• _Exercise aim_:
Go through the entries below and work out how many lines include "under"; give only that number.

Start of Records shown

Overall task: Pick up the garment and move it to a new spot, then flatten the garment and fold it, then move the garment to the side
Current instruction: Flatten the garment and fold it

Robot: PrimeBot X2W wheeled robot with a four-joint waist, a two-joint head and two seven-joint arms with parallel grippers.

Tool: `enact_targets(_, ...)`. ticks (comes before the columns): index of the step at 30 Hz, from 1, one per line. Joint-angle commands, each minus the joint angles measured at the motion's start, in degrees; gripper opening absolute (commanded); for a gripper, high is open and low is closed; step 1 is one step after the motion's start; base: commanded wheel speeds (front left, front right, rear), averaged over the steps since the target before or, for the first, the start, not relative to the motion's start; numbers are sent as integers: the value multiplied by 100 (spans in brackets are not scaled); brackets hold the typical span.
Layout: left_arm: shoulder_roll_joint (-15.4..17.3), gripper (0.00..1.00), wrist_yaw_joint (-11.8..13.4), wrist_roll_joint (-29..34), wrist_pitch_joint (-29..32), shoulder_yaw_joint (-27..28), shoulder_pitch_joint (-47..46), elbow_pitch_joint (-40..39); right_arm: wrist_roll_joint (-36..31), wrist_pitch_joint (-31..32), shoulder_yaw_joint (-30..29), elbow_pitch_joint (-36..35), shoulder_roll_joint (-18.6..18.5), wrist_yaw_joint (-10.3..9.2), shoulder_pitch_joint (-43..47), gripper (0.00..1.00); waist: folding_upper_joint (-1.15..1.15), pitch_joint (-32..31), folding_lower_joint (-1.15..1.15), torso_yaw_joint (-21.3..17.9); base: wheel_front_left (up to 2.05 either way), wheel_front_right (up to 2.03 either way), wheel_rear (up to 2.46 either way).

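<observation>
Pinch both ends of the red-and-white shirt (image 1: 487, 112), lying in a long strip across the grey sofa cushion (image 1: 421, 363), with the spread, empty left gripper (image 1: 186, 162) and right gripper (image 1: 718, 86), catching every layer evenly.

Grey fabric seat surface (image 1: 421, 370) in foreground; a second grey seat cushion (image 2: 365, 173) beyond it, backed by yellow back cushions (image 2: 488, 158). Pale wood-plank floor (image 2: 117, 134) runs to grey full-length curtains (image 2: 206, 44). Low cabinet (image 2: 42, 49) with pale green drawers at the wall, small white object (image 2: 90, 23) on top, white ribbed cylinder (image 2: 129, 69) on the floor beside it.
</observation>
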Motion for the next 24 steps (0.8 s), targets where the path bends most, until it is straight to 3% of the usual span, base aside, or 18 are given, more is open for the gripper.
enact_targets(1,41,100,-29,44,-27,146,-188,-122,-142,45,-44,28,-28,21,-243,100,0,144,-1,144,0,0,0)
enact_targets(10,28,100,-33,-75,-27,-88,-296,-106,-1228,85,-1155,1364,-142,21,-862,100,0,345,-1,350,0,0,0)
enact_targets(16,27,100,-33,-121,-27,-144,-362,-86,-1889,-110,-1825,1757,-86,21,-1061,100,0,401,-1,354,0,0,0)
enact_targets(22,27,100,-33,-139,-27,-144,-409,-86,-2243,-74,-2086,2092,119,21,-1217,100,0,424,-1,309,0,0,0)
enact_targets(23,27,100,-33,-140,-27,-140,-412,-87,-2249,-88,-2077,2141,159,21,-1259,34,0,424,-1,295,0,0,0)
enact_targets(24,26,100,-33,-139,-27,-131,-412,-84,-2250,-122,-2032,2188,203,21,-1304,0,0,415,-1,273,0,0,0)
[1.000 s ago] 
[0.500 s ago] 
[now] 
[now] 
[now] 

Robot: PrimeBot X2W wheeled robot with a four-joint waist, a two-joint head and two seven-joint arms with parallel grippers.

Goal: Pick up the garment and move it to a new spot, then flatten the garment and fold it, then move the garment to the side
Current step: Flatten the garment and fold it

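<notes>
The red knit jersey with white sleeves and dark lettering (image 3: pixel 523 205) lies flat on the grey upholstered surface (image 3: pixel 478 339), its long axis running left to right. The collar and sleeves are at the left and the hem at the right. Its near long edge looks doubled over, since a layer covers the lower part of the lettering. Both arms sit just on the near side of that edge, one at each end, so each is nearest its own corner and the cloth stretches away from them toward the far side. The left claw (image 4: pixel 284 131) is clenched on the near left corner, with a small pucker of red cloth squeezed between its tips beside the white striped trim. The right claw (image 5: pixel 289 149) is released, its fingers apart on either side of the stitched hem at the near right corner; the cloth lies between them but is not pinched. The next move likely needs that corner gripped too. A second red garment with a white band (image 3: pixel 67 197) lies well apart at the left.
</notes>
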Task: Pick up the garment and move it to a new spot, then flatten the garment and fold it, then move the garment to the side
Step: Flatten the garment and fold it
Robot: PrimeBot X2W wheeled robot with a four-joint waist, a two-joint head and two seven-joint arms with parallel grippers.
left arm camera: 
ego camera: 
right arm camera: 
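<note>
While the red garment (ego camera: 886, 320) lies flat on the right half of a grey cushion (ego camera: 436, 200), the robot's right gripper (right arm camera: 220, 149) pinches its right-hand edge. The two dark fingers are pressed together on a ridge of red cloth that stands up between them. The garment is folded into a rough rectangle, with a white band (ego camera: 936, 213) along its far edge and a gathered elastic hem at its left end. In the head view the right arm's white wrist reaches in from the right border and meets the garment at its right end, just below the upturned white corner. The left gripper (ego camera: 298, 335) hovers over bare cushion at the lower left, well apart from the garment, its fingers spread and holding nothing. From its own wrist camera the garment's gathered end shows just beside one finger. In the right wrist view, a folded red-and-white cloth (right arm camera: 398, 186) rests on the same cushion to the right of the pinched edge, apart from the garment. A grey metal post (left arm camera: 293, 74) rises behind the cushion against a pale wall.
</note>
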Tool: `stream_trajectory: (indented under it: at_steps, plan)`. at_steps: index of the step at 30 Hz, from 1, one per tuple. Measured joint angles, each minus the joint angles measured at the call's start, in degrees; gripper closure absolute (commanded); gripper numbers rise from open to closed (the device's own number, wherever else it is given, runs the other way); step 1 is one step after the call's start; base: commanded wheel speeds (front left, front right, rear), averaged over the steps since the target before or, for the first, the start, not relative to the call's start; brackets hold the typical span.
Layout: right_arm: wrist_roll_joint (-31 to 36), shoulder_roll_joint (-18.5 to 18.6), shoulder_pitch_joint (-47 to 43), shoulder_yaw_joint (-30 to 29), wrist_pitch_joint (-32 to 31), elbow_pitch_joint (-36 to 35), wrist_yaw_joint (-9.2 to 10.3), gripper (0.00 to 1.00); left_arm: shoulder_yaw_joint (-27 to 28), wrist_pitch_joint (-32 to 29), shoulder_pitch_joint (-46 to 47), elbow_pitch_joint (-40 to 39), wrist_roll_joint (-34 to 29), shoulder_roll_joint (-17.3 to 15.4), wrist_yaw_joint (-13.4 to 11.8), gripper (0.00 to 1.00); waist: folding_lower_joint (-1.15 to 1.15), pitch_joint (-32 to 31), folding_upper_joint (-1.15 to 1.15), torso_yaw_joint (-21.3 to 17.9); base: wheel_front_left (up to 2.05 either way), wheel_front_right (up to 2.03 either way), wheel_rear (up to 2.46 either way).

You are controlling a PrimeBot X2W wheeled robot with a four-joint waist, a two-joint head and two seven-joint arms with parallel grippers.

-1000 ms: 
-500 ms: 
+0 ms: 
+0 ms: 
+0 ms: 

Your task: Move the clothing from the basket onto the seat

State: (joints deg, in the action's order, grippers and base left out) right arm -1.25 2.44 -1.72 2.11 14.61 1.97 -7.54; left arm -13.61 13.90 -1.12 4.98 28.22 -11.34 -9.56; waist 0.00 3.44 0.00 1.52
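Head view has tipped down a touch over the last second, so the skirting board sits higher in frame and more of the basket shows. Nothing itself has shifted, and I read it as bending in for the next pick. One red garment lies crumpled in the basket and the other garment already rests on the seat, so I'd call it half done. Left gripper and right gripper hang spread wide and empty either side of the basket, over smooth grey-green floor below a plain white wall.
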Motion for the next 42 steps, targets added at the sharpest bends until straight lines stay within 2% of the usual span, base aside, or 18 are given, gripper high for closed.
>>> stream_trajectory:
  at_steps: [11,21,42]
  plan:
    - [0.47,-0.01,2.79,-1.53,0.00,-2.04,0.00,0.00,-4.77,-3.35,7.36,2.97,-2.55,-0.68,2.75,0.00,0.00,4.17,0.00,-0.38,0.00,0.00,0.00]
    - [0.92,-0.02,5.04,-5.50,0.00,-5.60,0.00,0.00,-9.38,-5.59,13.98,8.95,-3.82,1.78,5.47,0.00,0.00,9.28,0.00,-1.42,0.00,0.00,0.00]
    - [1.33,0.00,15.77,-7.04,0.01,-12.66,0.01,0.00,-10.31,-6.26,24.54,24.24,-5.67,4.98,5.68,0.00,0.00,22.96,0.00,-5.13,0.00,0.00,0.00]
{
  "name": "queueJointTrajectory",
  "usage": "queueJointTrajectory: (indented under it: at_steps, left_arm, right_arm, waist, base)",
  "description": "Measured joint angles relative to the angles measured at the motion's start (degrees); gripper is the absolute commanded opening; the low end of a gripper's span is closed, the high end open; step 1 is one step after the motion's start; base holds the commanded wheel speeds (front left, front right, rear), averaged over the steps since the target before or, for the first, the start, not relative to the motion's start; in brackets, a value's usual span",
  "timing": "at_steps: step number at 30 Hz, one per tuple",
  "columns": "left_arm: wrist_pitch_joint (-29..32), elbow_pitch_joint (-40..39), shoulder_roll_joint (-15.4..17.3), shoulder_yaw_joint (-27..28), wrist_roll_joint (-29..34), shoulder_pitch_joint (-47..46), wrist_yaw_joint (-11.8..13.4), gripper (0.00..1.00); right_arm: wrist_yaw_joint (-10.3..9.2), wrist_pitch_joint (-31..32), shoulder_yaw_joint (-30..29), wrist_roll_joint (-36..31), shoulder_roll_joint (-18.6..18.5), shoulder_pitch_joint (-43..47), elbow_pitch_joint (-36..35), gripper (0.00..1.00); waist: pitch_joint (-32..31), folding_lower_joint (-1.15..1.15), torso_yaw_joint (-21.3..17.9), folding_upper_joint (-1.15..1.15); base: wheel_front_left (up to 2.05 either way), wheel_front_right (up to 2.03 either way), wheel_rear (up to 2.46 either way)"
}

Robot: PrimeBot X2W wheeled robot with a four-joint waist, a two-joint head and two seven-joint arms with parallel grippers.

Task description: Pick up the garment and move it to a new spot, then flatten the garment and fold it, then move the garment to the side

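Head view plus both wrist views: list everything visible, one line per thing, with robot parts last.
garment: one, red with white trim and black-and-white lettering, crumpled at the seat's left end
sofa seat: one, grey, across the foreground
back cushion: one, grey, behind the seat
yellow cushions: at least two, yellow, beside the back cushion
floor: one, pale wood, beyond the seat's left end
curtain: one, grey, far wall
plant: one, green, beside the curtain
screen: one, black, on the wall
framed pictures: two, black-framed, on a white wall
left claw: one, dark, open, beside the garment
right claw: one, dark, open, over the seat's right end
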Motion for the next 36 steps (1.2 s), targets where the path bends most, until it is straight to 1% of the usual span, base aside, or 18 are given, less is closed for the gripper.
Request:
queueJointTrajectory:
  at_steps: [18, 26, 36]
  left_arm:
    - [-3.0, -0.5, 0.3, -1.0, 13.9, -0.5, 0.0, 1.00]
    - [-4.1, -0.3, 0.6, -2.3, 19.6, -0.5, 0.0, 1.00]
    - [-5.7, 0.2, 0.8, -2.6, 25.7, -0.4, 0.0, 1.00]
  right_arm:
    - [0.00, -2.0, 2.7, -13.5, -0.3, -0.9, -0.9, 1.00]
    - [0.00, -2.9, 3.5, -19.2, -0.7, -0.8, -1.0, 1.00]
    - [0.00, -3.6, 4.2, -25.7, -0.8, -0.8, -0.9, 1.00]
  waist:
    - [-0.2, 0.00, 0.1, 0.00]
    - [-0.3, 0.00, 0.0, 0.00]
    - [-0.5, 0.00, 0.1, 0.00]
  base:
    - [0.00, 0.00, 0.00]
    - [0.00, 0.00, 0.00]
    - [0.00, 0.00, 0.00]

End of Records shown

• _Output_:
2